Introduction to Lasagne

There are various libaries building on top of Theano to provide easy buidling blocks for designing deep neural networks. Some of them are:

Lasagne (https://github.com/Lasagne/Lasagne)
Blocks (https://github.com/mila-udem/blocks)
Keras (http://keras.io/)
OpenDeep (http://www.opendeep.org/)

All libaries are kind of similar but different in the details, for example in the design philosophy. I chose (after too little research) Lasagne as it will allow you to interact with Theano and the computation graph. Keep an eye onto this evolving area.

For a great example how to use Lasagne for MNIST see the Lasagne Tutorial: http://lasagne.readthedocs.org/en/latest/user/tutorial.html

Bascis

Lasagne provides you with several basic components to build your neural networks. Instead of defining your HiddenLayer and SoftmaxLayer as in the previous example, you can use existent implementations from the library and easily plug them together.
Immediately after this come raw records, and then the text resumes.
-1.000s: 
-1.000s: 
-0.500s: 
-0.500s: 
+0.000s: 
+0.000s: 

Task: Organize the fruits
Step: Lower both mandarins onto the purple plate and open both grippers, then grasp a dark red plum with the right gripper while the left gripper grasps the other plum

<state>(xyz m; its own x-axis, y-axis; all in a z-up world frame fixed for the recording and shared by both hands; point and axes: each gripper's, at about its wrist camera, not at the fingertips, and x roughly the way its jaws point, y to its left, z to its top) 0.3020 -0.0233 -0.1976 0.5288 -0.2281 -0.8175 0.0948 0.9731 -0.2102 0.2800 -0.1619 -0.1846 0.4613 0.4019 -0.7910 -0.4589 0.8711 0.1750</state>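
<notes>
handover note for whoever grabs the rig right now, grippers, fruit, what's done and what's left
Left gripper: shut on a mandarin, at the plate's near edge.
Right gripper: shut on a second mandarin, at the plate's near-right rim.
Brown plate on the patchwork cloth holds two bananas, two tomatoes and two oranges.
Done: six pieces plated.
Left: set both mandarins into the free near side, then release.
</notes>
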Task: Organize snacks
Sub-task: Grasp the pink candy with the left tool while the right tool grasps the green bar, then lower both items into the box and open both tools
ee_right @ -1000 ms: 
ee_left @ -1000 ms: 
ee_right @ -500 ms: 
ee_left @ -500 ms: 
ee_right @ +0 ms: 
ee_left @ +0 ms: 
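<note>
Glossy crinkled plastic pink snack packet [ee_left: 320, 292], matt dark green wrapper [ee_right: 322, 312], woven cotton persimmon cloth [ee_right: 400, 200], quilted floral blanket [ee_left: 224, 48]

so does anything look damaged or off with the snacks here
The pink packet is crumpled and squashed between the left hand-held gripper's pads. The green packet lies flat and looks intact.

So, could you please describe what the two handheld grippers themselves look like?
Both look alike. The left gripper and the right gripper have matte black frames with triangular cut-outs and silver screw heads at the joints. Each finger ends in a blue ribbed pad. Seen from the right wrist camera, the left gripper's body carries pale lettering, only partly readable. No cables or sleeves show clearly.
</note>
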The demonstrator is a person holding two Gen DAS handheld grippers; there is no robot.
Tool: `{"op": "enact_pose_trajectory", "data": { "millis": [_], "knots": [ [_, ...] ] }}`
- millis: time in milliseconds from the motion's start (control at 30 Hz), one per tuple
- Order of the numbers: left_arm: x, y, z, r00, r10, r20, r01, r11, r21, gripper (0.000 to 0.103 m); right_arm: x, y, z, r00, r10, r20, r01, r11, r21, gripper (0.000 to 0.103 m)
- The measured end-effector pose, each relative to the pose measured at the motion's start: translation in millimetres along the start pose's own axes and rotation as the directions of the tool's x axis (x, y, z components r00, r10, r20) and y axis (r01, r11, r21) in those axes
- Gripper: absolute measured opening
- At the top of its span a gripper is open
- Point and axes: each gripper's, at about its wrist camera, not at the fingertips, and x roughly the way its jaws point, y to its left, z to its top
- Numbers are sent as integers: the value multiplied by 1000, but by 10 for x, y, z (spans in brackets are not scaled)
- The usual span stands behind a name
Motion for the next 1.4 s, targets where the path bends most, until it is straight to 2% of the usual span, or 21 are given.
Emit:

In the following we will reimplement the MLP for the MNIST-dataset using Lasagne. For more information on Lasagne see http://lasagne.readthedocs.org/en/latest/

Load your dataset

As before we load our dataset. See 2_MNIST for more details.



In [1]:

    
import gzip
import cPickle
import numpy as np
import theano
import theano.tensor as T

import lasagne

# Load the pickle file for the MNIST dataset.
dataset = 'data/mnist.pkl.gz'

f = gzip.open(dataset, 'rb')
train_set, dev_set, test_set = cPickle.load(f)
f.close()

#train_set contains 2 entries, first the X values, second the Y values
train_x, train_y = train_set
dev_x, dev_y = dev_set
test_x, test_y = test_set

Build the MLP

Now we use the provided layers from Lasagne to build our MLP



In [2]:

    
def build_mlp(n_in, n_hidden, n_out, input_var=None):
    #Input layer, 1 dimension = number of samples, 2 dimension = input, our 28*28 image
    l_in = lasagne.layers.InputLayer(shape=(None, n_in), input_var=input_var)
    
    # Our first hidden layer with n_hidden units
    # As nonlinearity we use tanh, you could also try rectify
    l_hid1 = lasagne.layers.DenseLayer(incoming=l_in,
                num_units=n_hidden, nonlinearity=lasagne.nonlinearities.tanh,
                W=lasagne.init.GlorotUniform())
    
    # Our output layer (a softmax layer)
    l_out = lasagne.layers.DenseLayer(incoming=l_hid1, 
            num_units=n_out, nonlinearity=lasagne.nonlinearities.softmax)
    
    return l_out

Create the Train Function

After loading the data and defining the MLP, we can now create the train function.



In [3]:

    
# Parameters
n_in = 28*28
n_hidden = 50
n_out = 10

# Create the network
x = T.dmatrix('x')  # the data, one image per row
y = T.lvector('y')  # the labels are presented as 1D vector of [int] labels

network = build_mlp(n_in, n_hidden, n_out, x)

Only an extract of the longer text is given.